Though we get into this world by no request of our own, we have a great will to stay in it: our main desire, despite a thousand buffets of the wind, is to hang on to the branch. The very suicide-elect, away from spectators, oftenest splashes back to the wharf. Death is the one visitor from whom we scurry like so many children, and terrors thrice his size we face with impunity at every turn. The real hurt and end-all may be in the shape of a fall, a fire, a gossamer-slight misunderstanding. Or "the catastrophe is a nuptial," as Don Adriano says in the comedy. But we can breast out all such venial calamities, so that we are safe from that which heals them. We have, too, an unconscious compassion for the men of antiquity. Few, if it came to the point, would change day for day, and be Alexander, on the magnificent consideration that, although Alexander was an incomparable lion, Alexander is dead. Herrick's ingenuous verse floats into memory:

"I joy to see Myself alive: this age best pleaseth me."

Superfluous adorners of the nineteenth century, we have no enthusiasm to be what our doom makes us, mere gradators, little mounting buttresses of a coral-reef, atoms atop of several layers, and presently buried under several more. We would strut, live insects for ever, working and waltzing over our progenitors' bones. Seventy-five flushing years are no boon to us, if at that tender period's end, we must be pushed aside from the wheel of the universe, and swept up like so much dust and chaff. Nor does it help us, when it comes to the inevitable deposal, to recall that while there were as yet no operas, menus, nor puns, one Methusalem and his folk had nine lazy centuries of it, and that their polar day, which was our proper heritage, vanished with them, and beggared the almanac. Appreciation of life is a modern art: it seems vexing enough that just in inverse proportion to the growing capacity of ladies and gentlemen, is the ever-diminishing room allotted wherein to exhibit it to "the scoffing stars." Time has stolen from us our decades sacred to truancy and the circus, to adventure and loafing. Where is the age apiece in which to explode shams, to do vast deeds, to generalize, to learn a hawk from a hernshaw, to be good--O to be good! an hour before bedtime? Evening for us should be a dogma _in abstracto_; seas and suns should change; horizons should stretch incalculably, cities bulge over their boundaries, deserts thicken with carriages, polite society increase and abound in caves and balloons, and in starlit tavern doorways on Matterhorn top: and still, crowded and jostled by less favored humanity, elbowing it through extinct and unborn multitudes, we would live, live! and there should be no turf broken save by the plough, and no urns except for roses.

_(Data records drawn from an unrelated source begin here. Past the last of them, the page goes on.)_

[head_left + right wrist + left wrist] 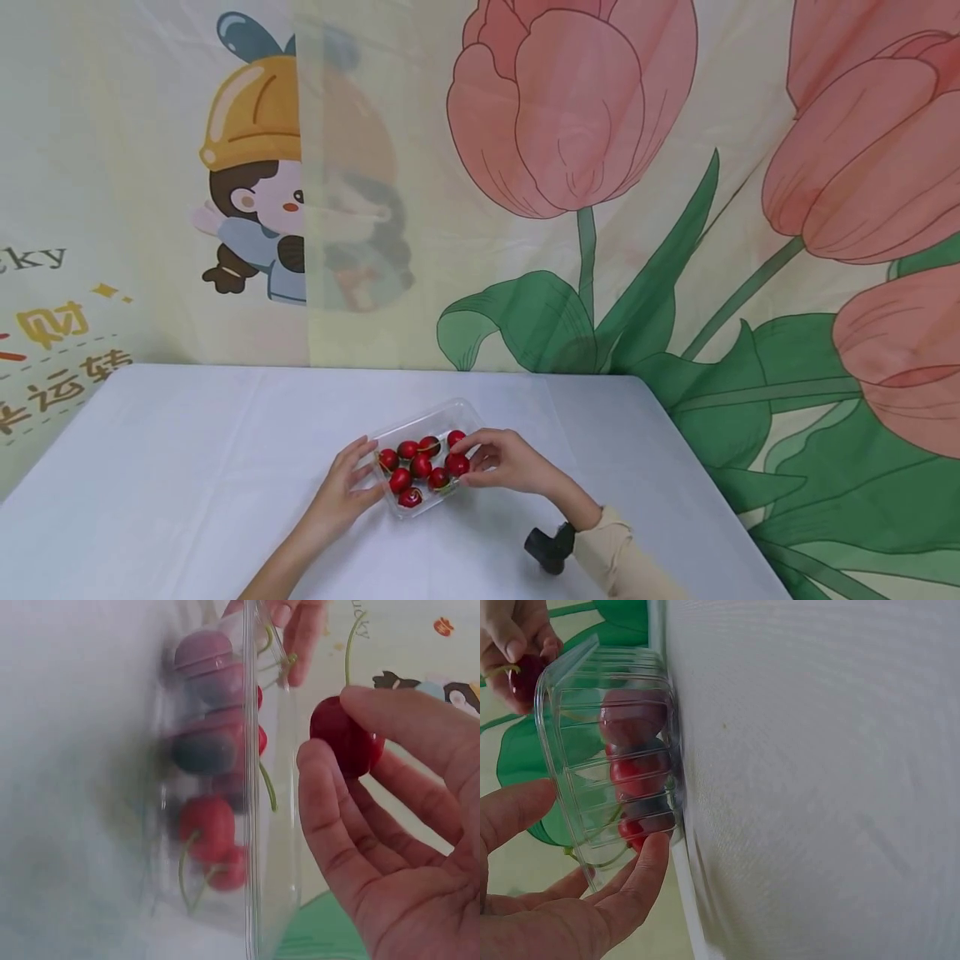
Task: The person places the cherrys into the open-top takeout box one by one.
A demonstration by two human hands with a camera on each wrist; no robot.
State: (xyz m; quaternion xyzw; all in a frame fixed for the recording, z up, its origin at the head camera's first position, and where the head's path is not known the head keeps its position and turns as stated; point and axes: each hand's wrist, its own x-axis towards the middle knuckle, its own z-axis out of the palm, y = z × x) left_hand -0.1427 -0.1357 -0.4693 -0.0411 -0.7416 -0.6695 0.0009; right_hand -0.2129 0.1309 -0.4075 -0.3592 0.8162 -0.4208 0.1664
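Observation:
A clear plastic box (pixel 462 406) of red cherries (pixel 421 465), some with green stems, stands on the white table. My left hand (pixel 347 487) holds its left end; the left wrist view shows the thumb at the rim and fingertips against the ribbed wall. Over the box's right end, my right hand (pixel 506 461) pinches a dark red cherry (pixel 339 735) between thumb and fingers, its stem (pixel 349 652) pointing up in the right wrist view. A bit of brighter red shows behind that cherry; whether it is a second one, I cannot tell.
A small black object (pixel 550 548) is by the right wrist, near the beige sleeve (pixel 626 558). The white-covered table (pixel 225 467) ends at a back edge. Behind it hangs a backdrop (pixel 375 333) printed with tulips and a cartoon figure.

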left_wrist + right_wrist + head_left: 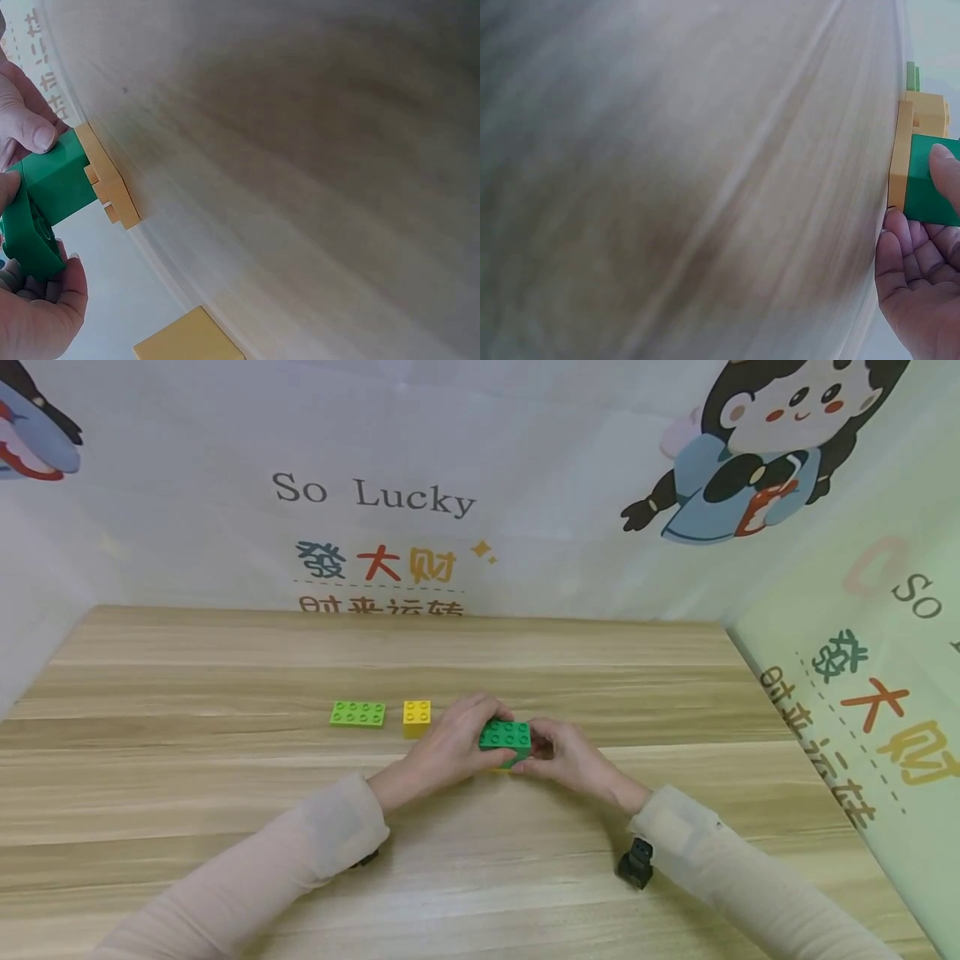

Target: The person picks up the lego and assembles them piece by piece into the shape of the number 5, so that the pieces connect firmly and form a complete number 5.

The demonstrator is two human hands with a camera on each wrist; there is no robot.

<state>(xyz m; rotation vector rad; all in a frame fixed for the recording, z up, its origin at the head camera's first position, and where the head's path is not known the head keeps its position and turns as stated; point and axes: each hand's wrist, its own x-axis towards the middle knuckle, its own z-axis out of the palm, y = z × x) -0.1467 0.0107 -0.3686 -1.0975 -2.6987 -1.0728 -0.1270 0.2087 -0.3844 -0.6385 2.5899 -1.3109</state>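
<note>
In the head view, my left hand (pixel 452 742) holds the upper green brick (pixel 506 735) between thumb and fingers. The left wrist view shows this brick (pixel 28 236) jutting past the lower green brick (pixel 56 176), part of its hollow underside exposed. Whether the two are fully joined I cannot tell. That lower brick sits on an orange-yellow plate (pixel 106 176) with bare studs on one side. My right hand (pixel 570 762) grips the stack's right side, its thumb touching the lower brick. Its fingers (pixel 919 270) are curled close to the tabletop.
Left of the stack stands a yellow square brick (pixel 417 718), and farther left lies a light green plate (pixel 357 714). The wooden table (pixel 225 677) meets a printed cloth backdrop (pixel 555 527) behind and at the right.
</note>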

It demonstrates what an amusing great babe a man is, that his love of life is usually equivalent to love of duration of life. To be ninety, we take to mean that one has had ninety years' worth out of the venture: a calculation born of the hoodwinking calendar, and of a piece with Dogberry's deductions. But this estimable existence of ours is measured by depths and not by lengths; it is not uncommon for those who have compassed its greatest reach to be translated young, and wept over by perspicuous orators. And the smug person who expires "full of years," and empty, forsooth, of all things else, whose life is indeed covered, in several senses, by a life-insurance, is thought to be the enviable and successful citizen. It is quite as well that the gods have allowed us no vote concerning our own fates: it would be too hard a riddle to guess whether it is a dignified thing to continue, or when it is a profitable hour to cease. A greedy soul, desiring to live, reaps his wish, like Endymion, between moonrise and dawn, and gapes, yet unaware, for a bank-account and octogenarianism. Why wouldst thou grow up, sirrah? "To be a philosopher? a madman. An alchemist? a beggar. A poet? _esurit_: an hungry jack." Mere possibility of further sensation is a curious object of worship and desire. It has no meaning, save in relation to its starry betters in whose courts it is a slave, for whose good it may become a victim. A lover protesting to his lady that she is dearer than his life, is paying her, did he but consider it, a tricksy trivial compliment: as if he had said that she was more precious than a prejudice, adorable beyond a speculation. On the negative side only, in the subjective application, life is dear. Certainly, one can conceive of no more monstrous wrong to a breathing man than to announce his demise. Swift's mortuary joke on Partridge is the supreme joke. A report that you are extinct damages your reputation beyond repair. We may picture a vision of wrath bursting into the editor's office: "I am told that yesterday you had my name, sir, in your column of Deaths. I demand contradiction." Unto whom the editor: "_The Evening Bugaboo_ never contradicts itself. But I will, with pleasure, put you in, to-night, under the heading of Births." Some considerations are to the complainant a fiery phooka: strive as he will to adjust them, he gets thrown, and bruises his bones.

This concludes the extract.